In an effort to curb alcohol consumption, the World Health Organisation (WHO) suggested this week that European countries consider doubling their ‘sin tax’ on alcohol, to help prevent up to 5,000 cancer deaths every year, reports AFP in the Daily Sabah. This followed a study by European researchers into potentially avoidable cancers, published in The Lancet.
The researchers are from Technische Universität Dresden; the Public Health Agency of Catalonia in Barcelona; the WHO European Office for Prevention and Control of Non-communicable Diseases in Moscow; and the International Agency for Research on Cancer in Lyon.

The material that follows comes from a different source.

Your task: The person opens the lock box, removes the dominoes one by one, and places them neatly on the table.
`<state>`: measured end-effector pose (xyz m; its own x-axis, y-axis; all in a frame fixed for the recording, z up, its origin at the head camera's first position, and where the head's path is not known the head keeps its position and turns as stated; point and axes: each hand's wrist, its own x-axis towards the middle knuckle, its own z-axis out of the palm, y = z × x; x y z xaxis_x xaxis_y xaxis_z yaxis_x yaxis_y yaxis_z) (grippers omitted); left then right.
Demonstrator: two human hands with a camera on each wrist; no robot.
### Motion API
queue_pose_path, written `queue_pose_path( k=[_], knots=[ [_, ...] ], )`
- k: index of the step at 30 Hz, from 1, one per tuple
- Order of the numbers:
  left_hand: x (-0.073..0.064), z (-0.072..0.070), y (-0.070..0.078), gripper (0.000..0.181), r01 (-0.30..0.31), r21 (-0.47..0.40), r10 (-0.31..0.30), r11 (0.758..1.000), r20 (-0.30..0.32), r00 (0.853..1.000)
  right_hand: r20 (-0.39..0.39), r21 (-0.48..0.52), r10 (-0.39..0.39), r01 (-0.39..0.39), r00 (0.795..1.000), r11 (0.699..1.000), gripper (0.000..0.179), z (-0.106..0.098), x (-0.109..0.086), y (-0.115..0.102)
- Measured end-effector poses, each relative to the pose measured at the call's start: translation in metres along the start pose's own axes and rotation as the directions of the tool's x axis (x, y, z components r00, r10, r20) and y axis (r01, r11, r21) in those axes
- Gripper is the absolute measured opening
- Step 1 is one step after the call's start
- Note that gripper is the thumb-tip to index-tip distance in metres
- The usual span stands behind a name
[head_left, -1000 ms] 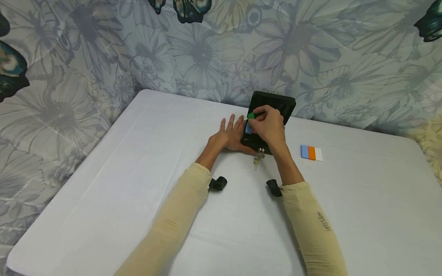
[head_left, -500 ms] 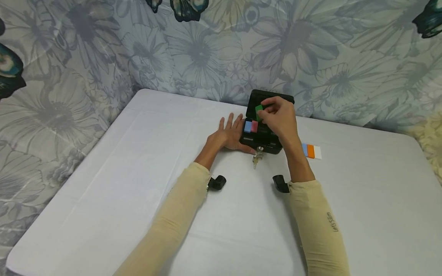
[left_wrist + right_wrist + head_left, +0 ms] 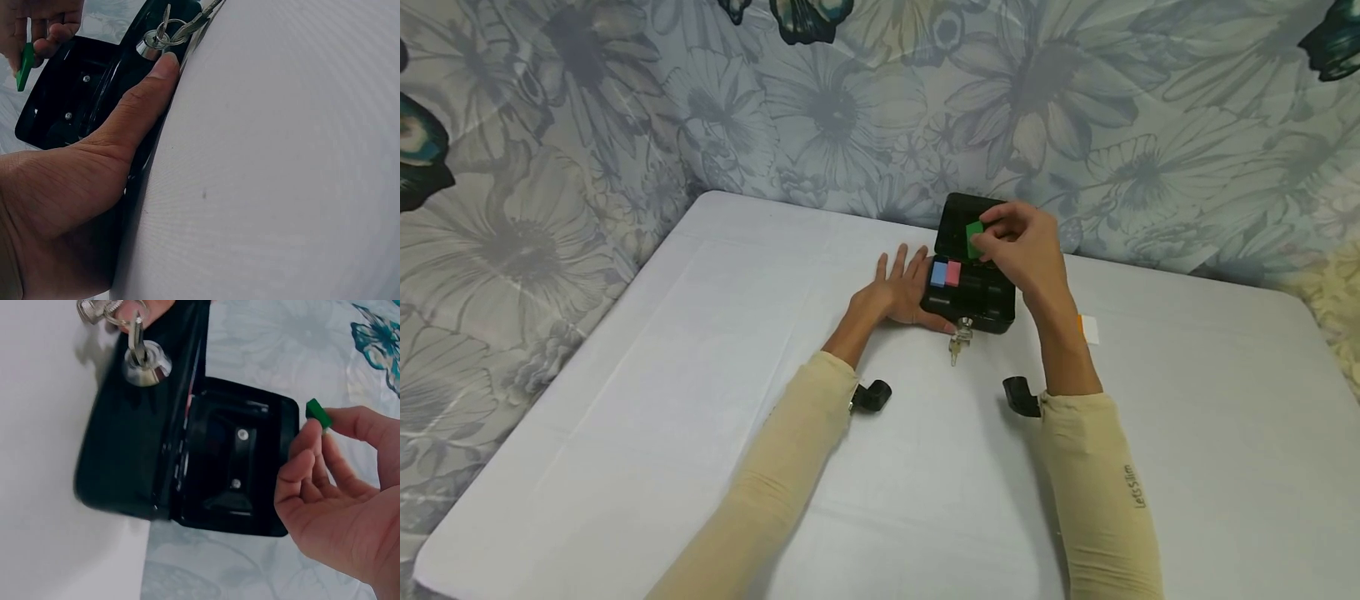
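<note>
A small black lockable box lies with its lid raised at the back. Inside, at the left end, a light blue block and a pink block sit side by side. My left hand rests against the box's left side, fingers spread straight; its thumb lies along the front, its tip beside the lock. Between thumb and fingertips, my right hand pinches a flat green block in front of the lid, above the box's rear.
Keys on a ring hang from the front lock. Right of the box, a white block and an orange sliver show past my right forearm. The white table meets a floral cloth wall behind.
My right hand has moved right and slightly up with the green block, uncovering the blue and pink blocks. Its forearm now covers the loose blue block at right. My left hand stays put.
</note>
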<state>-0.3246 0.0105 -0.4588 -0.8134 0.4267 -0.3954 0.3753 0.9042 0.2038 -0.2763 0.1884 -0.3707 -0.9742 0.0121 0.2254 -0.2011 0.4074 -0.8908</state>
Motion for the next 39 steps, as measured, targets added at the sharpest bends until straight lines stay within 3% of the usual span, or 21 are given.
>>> queue_pose_path(
  k=[3, 11, 23, 32, 39],
  knots=[
    [0.004, 0.001, -0.001, 0.133, 0.005, -0.007, -0.005, 1.000, 0.002, 1.000, 0.013, -0.017, 0.014, -0.014, 1.000, 1.000, 0.023, -0.007, -0.001, -0.002],
    [-0.009, -0.004, 0.003, 0.128, 0.005, 0.002, -0.005, 1.000, -0.011, 1.000, 0.029, -0.055, 0.061, -0.060, 0.998, 0.997, 0.025, -0.031, -0.001, -0.005],
    [-0.009, -0.003, 0.005, 0.127, 0.013, 0.001, -0.013, 1.000, -0.027, 1.000, 0.045, -0.081, 0.102, -0.098, 0.994, 0.992, 0.021, -0.064, -0.003, 0.001],
    [-0.018, -0.007, 0.006, 0.126, -0.011, -0.019, 0.011, 1.000, -0.035, 0.999, 0.058, -0.134, 0.125, -0.117, 0.990, 0.984, 0.022, -0.075, -0.006, 0.002],
    [-0.015, -0.004, 0.006, 0.126, 0.008, -0.005, -0.008, 1.000, -0.034, 0.999, 0.060, -0.167, 0.139, -0.128, 0.988, 0.978, 0.025, -0.082, -0.007, 0.003]
  ],
)
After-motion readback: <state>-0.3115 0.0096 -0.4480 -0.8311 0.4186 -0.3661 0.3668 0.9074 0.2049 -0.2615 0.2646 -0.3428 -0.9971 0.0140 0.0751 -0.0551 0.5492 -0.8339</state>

Increasing taxes on alcoholic beverages is “one of the best measures” to prevent cancer with a “potentially high impact”, said WHO’s European office, adding that countries like Russia and the United Kingdom would benefit most.
Alcohol consumption is causally linked to oral cavity, pharynx, oesophagus, colorectal, liver, larynx and female breast cancer, the WHO said, according to the AFP story published on 20 September 2021.
Its model projections showed “an estimated 10,700 new cancer cases and 4,850 alcohol-related cancer deaths could be avoided annually in the WHO European Region by doubling current excise duties on alcoholic beverages”.
This represents about 6% of new cases and deaths from alcohol-related cancers in the WHO's European region, which comprises 53 countries and territories and includes Russia and several Central Asian nations.
The WHO's regional office said that 180,000 new cancer cases and 85,000 deaths every year “were estimated to be caused by alcohol”.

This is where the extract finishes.